The goal is to automate resource tagging in a read-later system like Raindrop. Usually, users already have a set of tags collected while using the system, this way it is handy to have a way to add bookmarks with ease while still having a chance to adjust tags later.
There are a few things that should be tackled to make it work:
- Get the article content and the other metadata.
- Extract keywords from the content.
- Match the keywords with the existing tags.
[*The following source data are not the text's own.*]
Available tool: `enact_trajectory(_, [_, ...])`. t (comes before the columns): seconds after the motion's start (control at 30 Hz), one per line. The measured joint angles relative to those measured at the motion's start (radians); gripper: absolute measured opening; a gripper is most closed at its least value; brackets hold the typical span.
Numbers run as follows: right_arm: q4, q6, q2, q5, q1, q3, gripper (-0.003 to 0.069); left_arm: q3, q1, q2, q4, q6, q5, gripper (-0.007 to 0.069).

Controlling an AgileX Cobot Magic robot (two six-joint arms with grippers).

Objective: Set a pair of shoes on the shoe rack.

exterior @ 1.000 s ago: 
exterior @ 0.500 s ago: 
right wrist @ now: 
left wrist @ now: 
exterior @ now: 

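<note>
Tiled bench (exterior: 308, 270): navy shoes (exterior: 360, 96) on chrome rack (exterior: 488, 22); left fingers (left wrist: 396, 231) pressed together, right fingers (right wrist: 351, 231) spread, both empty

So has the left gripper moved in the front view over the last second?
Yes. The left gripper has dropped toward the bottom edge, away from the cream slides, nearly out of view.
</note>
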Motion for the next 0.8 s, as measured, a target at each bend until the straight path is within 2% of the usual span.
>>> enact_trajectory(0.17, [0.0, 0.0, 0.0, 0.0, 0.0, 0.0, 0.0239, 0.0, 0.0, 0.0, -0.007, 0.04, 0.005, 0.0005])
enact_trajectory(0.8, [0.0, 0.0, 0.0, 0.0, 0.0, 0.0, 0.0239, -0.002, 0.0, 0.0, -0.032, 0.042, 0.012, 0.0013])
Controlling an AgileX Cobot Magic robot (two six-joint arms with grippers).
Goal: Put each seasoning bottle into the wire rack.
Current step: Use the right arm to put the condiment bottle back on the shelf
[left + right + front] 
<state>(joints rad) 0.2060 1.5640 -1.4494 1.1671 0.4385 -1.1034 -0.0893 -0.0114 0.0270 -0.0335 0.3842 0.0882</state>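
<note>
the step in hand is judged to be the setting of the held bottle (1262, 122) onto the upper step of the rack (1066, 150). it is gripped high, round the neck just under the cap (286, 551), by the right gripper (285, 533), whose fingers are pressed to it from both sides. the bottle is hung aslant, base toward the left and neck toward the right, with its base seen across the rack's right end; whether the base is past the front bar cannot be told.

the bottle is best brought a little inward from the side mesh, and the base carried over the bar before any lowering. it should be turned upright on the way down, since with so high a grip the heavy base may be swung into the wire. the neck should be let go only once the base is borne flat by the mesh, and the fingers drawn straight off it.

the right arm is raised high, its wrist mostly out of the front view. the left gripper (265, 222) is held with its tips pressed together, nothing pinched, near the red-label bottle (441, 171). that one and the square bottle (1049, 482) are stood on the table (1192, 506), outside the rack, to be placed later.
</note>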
The first step is easy to tackle, there are a few libraries that can help. The second step is a bit harder, but once again we have some keyword extraction services out there. The last step is the most challenging among others, but it is also the most important one. Simple Levenshtein distance won't work well here.
flowchart TB
U([User]) -->|1. add a new bookmark| R([Raindrop])
R .->|2. a webhook is triggered| A([Automation\nIFTTT, Zapier, etc.])
A .->|3. a webhook to the app| M([Matchy])
M -->|4. get the bookmark| R
M -->|5. get the article metadata| E([Extracto])
M -->|6. extract the keywords| G([GCP NLP API])
M -->|7. get the user tags| R
M -->|8. set matched tags| R
Hopefully, there is a GCP Natural Language API that can help us with the keyword extraction. It is a paid service, but it is not that expensive. The free tier is enough for this project. Authentication is done via an API key. The API key can be set in the environment variable GOOGLE_API_KEY
. Check the Authentication using API keys for more details.
The other way of authentication is via a service account. Check the Authentication using a service account for more details, but it takes a bit more effort to set up, especially with CI/CD.
The Raindrop API is used to get the bookmarks and the tags. The API key can be set in the environment variable RAINDROP_API_TOKEN
. Check the Raindrop API documentation for more details. Or just generate a test token here.